One theory is that these ‘beasts’ were no more than a brown bear, the legendary Rathu Walaha or Rahu Walaha now extinct in Sri Lanka. What is interesting is; that Hugh Neville, an extraordinary Englishman in the Ceylon Civil Service, who ‘broke the story’ of the Nittaewo in 1886 as the editor of the Tabrobanian- a Dravidian Journal of Oriental Studies also writes (October 1885) on a brown bear in Ceylon. Neville refers to a Dr Gray who reclassified a specimen bear skull from Ceylon in the Paris Museum and concluded it was a type of Tibetan Bear or Malayan Bear or a bear from greater Asia (in short the inference is; there was another species of bear in Ceylon other than the Sri Lanka Sloth Bear). Neville says the specimen was initially taken alive in ‘Trincomali’ (Trincomalee). More interestingly, Neville states “The brown bear of Ceylon is now found, but very rarely, in the wild district lying between the Kumbukkan River and the Menik Ganga in S.E. Ceylon. I have not heard of it in the Trincomali, Mullaitivu or Mannar districts.” Neville also notes “it is spoken of under one name Rahu Walas”   a description offered by Neville of a bear that chased two of his guides is; a bear smaller than the sloth bear with a thick brown streak of fur on its back and a yellowish colouring on the chest/belly. Interestingly a close friend recalls a sighting in the Vanni jungles by another close friend, whose jungle craft, credibility and experience is beyond reproach, of a ‘brown bear type animal’ at a water hole in daylight. The hunter was unable to get off a shot before the animal went into thick scrub. This account was related about 40 years ago.

The associated legends Maha Lenama Veddah Tribe and the decimation of those Veddahs by marauding legendary ‘Lenama Leopards’ – an instrument of punishment of an offended Kataragama gods.

The general legend as to the Lenama Leopards is that they were much bigger and bolder and did not necessarily flee at the sight or confrontation with man. One game ranger explaining the size of a Lenama leopard’s head to me, whilst using his hands to demonstrate the size, said their heads are broader and bigger. A most interesting feature of these legendary leopards is that they allegedly had a stripe or two along the neck. The Ven Anandasiri relates (Twenty Five Years in the Jungle) an encounter with a leopard outside his cave in the Kudumbigala Hermitage “The face of a leopard I saw. Yet, he did not look fierce. I saw stripes on either side of his neck. The claws on its paws were quite large”. An unrelated incident (to the Lenama legend), but nevertheless interesting in terms of leopard colour variants with unusual markings is a record from Hugh Neville in the Tabrobanian (December 1885) of an encounter he had with a leopard, which lasted about half an hour on the Kandy road in January 1884, in broad daylight. He observes the leopard that was threatening to spring upon his horse “stood higher than any I have seen before and was remarkably thin. The tail was of the full length and unusually long. While the fur was of a dark tawny orange with no appearance of spots” He also comments on the white underbelly fur and cites another encounter of a similar shaped leopard, with no spots, with a Major Hubback.

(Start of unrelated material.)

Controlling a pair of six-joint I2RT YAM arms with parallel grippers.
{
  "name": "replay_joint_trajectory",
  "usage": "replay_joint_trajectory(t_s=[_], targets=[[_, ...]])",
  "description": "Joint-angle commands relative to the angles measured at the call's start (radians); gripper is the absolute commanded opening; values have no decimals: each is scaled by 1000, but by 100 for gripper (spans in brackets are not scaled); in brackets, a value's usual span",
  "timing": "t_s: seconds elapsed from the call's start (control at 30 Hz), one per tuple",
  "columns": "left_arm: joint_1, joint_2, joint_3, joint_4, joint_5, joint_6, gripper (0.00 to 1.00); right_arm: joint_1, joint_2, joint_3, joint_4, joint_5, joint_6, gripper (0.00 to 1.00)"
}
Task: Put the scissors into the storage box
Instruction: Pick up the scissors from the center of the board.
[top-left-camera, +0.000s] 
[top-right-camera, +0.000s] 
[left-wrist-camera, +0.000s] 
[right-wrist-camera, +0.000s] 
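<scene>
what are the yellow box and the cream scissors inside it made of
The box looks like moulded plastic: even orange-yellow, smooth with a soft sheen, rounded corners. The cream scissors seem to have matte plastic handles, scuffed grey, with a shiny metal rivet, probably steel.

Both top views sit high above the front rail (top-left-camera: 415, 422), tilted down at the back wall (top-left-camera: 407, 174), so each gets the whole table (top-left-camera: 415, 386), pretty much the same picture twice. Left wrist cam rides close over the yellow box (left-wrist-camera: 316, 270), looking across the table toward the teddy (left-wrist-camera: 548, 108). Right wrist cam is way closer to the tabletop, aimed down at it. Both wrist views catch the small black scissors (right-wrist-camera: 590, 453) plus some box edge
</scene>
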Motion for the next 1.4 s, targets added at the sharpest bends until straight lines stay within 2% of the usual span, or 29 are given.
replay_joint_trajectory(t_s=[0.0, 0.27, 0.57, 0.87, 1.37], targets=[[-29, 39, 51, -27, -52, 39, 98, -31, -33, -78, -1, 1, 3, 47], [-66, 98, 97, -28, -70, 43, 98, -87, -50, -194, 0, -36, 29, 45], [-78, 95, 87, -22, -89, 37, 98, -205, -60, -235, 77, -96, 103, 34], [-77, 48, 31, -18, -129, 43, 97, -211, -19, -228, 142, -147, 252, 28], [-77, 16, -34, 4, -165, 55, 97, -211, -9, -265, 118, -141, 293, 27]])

More interesting is Neville’s mention of a “rat divi or red leopard from S.E. Ceylon” and the only reason he discounted the leopard he saw on the Kandy road as the “red leopard” is because accounts related to him by other Englishmen of sightings/encounters of the red leopard all stated the tail was shorter. The lack of scientific proof relegates these great tales and possibilities to the category of legend and speculation. The legend of the Veddahs decimated has a degree of plausibility too as a well-known tracker from Kumana National Park who claimed Veddah origin was in Kumana until the late 1960’s. Many of the people referenced in this article have met Yapath Hamy and no one seems to refute the claim that it was his ancestors that were the victims of the Lenama Leopards. It is also, generally accepted, by many, that he was the boy who escaped from Veddah Rock to Helawa. His descendants are still around.